Iran foreign minister sets off on tour to save nuclear deal
DUBAI: Iran’s foreign minister embarks on a tour of world powers on Saturday, state media reported, in what is seen as a last-ditch effort to save Tehran’s nuclear deal after Washington’s withdrawal from the accord.
President Donald Trump pulled the United States out of the deal on Tuesday, raising the risk of conflict in the Middle East, upsetting European allies and casting uncertainty over global oil supplies.
Iran said it would remain committed to the deal without Washington if Tehran achieved its goals – namely being protected from sanctions against key sectors of its economy such as oil – in cooperation with other countries that have signed up to the agreement.

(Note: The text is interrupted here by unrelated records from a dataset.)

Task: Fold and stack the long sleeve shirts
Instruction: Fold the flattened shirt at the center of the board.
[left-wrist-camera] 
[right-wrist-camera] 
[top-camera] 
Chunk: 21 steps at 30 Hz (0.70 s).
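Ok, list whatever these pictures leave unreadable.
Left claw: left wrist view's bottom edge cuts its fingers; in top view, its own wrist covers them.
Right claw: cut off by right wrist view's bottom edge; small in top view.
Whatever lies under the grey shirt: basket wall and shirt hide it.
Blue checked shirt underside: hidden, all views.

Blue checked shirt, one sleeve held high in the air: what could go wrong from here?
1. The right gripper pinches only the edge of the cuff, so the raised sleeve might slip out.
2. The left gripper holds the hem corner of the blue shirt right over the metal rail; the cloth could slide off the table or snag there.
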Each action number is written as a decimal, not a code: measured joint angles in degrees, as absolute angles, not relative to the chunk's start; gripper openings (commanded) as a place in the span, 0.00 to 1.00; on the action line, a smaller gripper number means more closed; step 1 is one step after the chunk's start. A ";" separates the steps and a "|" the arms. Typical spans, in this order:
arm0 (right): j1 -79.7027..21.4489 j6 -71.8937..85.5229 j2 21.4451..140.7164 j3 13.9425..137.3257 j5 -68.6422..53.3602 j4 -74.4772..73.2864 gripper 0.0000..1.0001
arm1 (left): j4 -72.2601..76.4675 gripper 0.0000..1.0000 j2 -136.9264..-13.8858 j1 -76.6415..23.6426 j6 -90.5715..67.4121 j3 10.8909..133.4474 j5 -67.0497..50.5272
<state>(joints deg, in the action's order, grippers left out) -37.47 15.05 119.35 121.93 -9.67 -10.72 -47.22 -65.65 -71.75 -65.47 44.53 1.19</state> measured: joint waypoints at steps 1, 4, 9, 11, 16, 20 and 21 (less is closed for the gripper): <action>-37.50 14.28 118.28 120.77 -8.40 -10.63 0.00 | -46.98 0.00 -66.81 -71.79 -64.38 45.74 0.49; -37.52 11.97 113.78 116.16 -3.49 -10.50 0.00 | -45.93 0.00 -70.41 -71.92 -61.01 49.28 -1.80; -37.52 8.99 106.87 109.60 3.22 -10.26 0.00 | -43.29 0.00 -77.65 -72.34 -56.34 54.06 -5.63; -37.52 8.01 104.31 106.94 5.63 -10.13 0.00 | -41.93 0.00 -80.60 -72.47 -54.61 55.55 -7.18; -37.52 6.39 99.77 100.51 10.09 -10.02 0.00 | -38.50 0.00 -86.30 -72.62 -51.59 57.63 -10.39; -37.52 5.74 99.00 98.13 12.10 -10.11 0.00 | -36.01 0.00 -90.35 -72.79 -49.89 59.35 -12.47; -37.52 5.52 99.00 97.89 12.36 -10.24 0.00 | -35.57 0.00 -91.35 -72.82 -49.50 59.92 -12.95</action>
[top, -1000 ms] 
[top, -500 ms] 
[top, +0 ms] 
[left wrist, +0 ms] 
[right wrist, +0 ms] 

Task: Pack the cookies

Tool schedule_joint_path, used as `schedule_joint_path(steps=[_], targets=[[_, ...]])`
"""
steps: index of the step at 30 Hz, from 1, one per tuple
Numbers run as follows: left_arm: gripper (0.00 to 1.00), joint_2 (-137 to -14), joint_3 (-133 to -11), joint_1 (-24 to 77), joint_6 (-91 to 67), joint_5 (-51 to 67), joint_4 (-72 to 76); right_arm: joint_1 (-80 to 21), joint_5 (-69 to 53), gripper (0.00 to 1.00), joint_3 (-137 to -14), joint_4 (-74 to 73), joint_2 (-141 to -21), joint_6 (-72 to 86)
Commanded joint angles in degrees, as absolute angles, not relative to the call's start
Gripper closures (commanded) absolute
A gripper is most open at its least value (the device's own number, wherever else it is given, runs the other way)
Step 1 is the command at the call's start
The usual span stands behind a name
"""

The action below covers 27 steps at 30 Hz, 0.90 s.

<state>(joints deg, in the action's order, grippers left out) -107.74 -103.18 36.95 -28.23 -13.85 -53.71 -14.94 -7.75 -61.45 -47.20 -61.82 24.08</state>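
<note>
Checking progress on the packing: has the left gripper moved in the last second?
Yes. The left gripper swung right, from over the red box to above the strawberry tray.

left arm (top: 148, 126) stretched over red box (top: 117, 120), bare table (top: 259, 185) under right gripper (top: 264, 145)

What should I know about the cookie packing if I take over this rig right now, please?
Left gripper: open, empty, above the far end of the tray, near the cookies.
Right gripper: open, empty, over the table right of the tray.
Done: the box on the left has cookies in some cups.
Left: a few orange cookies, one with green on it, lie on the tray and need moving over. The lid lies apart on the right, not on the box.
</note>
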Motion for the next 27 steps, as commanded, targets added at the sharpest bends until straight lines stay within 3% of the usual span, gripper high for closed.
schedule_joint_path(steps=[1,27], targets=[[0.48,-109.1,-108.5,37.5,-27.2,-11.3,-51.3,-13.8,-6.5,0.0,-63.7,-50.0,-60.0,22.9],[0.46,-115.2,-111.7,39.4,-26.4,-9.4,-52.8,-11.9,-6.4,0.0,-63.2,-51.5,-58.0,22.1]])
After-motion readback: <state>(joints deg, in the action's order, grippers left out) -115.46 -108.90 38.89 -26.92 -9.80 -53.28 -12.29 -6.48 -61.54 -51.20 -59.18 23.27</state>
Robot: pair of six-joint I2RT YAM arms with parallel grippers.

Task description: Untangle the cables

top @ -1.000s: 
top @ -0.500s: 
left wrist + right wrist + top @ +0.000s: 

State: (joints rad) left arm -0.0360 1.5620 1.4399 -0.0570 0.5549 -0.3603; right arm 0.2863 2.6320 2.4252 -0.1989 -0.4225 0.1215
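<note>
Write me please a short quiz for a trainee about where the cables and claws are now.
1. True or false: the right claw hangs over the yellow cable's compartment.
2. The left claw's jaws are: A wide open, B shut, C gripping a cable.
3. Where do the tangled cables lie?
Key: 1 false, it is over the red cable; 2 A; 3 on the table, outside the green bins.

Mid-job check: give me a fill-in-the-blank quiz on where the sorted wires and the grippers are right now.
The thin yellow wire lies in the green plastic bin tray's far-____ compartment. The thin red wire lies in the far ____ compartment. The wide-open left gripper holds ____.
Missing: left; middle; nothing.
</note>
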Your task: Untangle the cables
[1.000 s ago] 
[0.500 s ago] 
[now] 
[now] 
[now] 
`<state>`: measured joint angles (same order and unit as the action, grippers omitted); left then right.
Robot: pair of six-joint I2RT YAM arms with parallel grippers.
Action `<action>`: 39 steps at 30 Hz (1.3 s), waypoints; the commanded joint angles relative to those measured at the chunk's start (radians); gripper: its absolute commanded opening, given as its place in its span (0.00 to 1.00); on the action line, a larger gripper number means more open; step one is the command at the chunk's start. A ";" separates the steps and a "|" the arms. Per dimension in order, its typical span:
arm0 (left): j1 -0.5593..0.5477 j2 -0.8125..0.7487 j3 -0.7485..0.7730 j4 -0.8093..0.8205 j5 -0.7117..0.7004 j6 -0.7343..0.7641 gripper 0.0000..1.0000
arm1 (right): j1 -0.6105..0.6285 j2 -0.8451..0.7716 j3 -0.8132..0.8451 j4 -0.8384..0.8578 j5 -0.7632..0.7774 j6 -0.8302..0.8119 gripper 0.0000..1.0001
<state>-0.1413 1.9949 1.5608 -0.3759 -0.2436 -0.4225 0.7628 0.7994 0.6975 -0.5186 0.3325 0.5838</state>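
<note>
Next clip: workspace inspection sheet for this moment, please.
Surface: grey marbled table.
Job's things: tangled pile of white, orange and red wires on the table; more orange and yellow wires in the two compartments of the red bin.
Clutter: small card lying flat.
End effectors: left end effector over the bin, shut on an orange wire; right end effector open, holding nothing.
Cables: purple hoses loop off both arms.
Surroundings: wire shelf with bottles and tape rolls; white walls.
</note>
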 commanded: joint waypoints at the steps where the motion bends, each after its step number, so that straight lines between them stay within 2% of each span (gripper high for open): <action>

President Hassan Rouhani said he had asked Foreign Minister Mohammad Javad Zarif to negotiate with European countries, China and Russia in the coming weeks. “If at the end of this short period we conclude that we can fully benefit from the (nuclear accord …, the deal would remain,” he said.
Zarif is due to leave for Beijing on Saturday and will later travel to Russia. He will then go to Brussels to meet counterparts from Germany, Britain and France “about the fate of the nuclear deal”, Iranian state television said.
“Iran has asked the European Union and particularly Germany, France and Britain to announce as soon as possible their stand on how Iran’s interests can be fulfilled and guaranteed under the nuclear agreement after America’s withdrawal,” the TV report said.
Europe’s largest economies lobbied to protect their companies’ investments in Iran on Friday, seeking to keep the nuclear deal with Tehran alive after Washington pulled out and threatened to impose sanctions on European companies.
Germany and France have significant trade links with Iran and remain committed to the nuclear agreement, as does Britain, and the three countries’ foreign ministers plan to meet on Tuesday to discuss it.
That is part of a flurry of diplomatic activity following Trump’s unilateral withdrawal from what he called “a horrible, one-sided deal”, a move accompanied by the threat of penalties against any foreign firms doing business in Iran.